## What you should do
What you give back must match the data below character for character.
Dataset extract section start
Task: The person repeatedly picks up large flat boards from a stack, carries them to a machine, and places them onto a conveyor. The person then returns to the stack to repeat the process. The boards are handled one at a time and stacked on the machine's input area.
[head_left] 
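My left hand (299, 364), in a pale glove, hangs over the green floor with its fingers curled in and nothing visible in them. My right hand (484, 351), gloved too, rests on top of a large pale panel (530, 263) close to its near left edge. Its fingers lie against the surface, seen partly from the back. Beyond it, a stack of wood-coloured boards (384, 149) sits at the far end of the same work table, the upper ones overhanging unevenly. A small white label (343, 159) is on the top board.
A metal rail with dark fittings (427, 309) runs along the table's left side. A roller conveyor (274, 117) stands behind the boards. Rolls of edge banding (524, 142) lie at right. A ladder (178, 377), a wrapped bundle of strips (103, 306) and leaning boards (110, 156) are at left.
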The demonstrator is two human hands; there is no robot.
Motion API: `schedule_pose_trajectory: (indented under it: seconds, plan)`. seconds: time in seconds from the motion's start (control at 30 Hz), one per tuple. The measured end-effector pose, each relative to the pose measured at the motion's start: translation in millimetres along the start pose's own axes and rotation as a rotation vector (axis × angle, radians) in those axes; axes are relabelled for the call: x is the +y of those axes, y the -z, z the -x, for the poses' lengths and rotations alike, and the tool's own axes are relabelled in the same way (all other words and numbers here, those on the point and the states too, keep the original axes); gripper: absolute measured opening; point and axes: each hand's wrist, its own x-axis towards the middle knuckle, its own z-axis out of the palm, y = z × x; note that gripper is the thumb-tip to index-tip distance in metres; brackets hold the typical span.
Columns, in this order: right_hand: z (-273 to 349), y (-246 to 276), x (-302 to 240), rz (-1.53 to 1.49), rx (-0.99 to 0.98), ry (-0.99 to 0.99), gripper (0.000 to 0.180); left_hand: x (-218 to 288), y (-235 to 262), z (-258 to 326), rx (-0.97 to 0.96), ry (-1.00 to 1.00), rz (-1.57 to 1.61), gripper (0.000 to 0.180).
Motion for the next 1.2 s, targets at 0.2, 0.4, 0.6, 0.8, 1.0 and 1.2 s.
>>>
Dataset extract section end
## Answer below
Task: The person repeatedly picks up large flat boards from a stack, carries them to a machine, and places them onto a conveyor. The person then returns to the stack to repeat the process. The boards are handled one at a time and stacked on the machine's input area.
[head_left] 
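My left hand (299, 364), in a pale glove, hangs over the green floor with its fingers curled in and nothing visible in them. My right hand (484, 351), gloved too, rests on top of a large pale panel (530, 263) close to its near left edge. Its fingers lie against the surface, seen partly from the back. Beyond it, a stack of wood-coloured boards (384, 149) sits at the far end of the same work table, the upper ones overhanging unevenly. A small white label (343, 159) is on the top board.
A metal rail with dark fittings (427, 309) runs along the table's left side. A roller conveyor (274, 117) stands behind the boards. Rolls of edge banding (524, 142) lie at right. A ladder (178, 377), a wrapped bundle of strips (103, 306) and leaning boards (110, 156) are at left.
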The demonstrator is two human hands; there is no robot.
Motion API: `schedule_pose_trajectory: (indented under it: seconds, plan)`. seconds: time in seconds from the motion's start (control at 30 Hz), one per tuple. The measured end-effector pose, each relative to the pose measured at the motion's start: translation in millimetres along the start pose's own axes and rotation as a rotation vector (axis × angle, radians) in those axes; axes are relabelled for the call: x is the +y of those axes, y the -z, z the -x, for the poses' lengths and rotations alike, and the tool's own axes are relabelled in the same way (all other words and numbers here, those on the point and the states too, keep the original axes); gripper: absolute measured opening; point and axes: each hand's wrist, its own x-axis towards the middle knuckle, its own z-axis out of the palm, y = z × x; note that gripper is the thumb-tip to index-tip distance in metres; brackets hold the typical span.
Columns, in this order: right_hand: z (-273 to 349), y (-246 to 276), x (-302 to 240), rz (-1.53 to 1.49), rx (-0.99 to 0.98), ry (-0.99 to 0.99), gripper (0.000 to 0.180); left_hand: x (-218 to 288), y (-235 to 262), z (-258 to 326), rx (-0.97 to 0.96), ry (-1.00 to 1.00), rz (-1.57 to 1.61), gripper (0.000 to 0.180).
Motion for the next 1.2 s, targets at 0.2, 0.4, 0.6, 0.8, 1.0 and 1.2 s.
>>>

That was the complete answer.